### TASK DIRECTIONS
A faithful copy of the whole listing is required, with nothing left out.

### PROVIDED MATERIAL

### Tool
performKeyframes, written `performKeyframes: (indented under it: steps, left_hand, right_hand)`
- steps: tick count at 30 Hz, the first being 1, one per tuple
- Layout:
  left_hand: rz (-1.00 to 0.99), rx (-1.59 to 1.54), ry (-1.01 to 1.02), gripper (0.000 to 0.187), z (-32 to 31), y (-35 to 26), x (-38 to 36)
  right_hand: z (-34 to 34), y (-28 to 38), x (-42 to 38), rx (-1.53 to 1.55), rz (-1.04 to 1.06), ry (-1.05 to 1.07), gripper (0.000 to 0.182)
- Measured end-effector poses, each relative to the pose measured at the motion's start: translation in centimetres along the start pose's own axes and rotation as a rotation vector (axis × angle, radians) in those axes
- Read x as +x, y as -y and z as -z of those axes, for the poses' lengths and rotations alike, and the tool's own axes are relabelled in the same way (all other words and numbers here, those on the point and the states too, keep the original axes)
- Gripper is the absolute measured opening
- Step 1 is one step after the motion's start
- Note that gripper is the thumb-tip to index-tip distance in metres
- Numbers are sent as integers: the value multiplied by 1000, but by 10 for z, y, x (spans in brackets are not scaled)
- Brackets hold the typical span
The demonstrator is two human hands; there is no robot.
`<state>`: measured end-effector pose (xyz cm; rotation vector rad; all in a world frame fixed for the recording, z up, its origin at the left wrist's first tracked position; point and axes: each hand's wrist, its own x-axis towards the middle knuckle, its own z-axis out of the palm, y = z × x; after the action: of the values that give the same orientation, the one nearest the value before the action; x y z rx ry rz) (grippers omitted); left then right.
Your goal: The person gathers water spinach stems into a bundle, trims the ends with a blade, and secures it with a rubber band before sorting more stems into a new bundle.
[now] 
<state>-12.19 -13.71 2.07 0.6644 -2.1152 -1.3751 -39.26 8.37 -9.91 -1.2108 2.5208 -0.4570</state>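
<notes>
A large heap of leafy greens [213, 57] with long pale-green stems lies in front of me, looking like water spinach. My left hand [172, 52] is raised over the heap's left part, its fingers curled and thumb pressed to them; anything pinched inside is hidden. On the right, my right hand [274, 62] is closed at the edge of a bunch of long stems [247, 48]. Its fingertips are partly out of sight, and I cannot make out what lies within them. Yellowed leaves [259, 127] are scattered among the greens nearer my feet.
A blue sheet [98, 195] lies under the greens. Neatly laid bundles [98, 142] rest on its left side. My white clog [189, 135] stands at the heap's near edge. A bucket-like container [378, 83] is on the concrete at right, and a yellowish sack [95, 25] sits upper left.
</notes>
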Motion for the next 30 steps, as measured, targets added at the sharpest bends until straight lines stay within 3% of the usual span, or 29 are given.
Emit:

### SOLUTION FOR THIS PROBLEM
### Tool
performKeyframes, written `performKeyframes: (indented under it: steps, left_hand, right_hand)`
- steps: tick count at 30 Hz, the first being 1, one per tuple
- Layout:
  left_hand: rz (-1.00 to 0.99), rx (-1.59 to 1.54), ry (-1.01 to 1.02), gripper (0.000 to 0.187), z (-32 to 31), y (-35 to 26), x (-38 to 36)
  right_hand: z (-34 to 34), y (-28 to 38), x (-42 to 38), rx (-1.53 to 1.55), rz (-1.04 to 1.06), ry (-1.05 to 1.07), gripper (0.000 to 0.182)
- Measured end-effector poses, each relative to the pose measured at the motion's start: translation in centimetres along the start pose's own axes and rotation as a rotation vector (axis × angle, radians) in those axes
- Read x as +x, y as -y and z as -z of those axes, for the poses' lengths and rotations alike, and the tool's own axes are relabelled in the same way (all other words and numbers here, those on the point and the states too, keep the original axes)
- Gripper is the absolute measured opening
- Step 1 is one step after the motion's start
- Note that gripper is the thumb-tip to index-tip distance in metres
- Numbers are sent as integers: the value multiplied by 1000, but by 10 for z, y, x (spans in brackets are not scaled)
- Brackets hold the typical span
The demonstrator is two human hands; there is no robot.
`<state>`: measured end-effector pose (xyz cm; rotation vector rad; all in a world frame fixed for the recording, z up, its origin at the left wrist's first tracked position; point and axes: each hand's wrist, its own x-axis towards the middle knuckle, its own z-axis out of the palm, y = z × x; after the action: of the values that give the same orientation, the one nearest the value before the action; x y z rx ry rz) (grippers omitted); left then right.
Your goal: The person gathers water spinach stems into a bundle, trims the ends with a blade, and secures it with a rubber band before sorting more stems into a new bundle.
[now] 
<state>-12.19 -13.71 2.07 0.6644 -2.1152 -1.3751 -39.26 8.37 -9.91 -1.2108 2.5208 -0.4570</state>
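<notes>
A large heap of leafy greens [213, 57] with long pale-green stems lies in front of me, looking like water spinach. My left hand [172, 52] is raised over the heap's left part, its fingers curled and thumb pressed to them; anything pinched inside is hidden. On the right, my right hand [274, 62] is closed at the edge of a bunch of long stems [247, 48]. Its fingertips are partly out of sight, and I cannot make out what lies within them. Yellowed leaves [259, 127] are scattered among the greens nearer my feet.
A blue sheet [98, 195] lies under the greens. Neatly laid bundles [98, 142] rest on its left side. My white clog [189, 135] stands at the heap's near edge. A bucket-like container [378, 83] is on the concrete at right, and a yellowish sack [95, 25] sits upper left.
</notes>
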Motion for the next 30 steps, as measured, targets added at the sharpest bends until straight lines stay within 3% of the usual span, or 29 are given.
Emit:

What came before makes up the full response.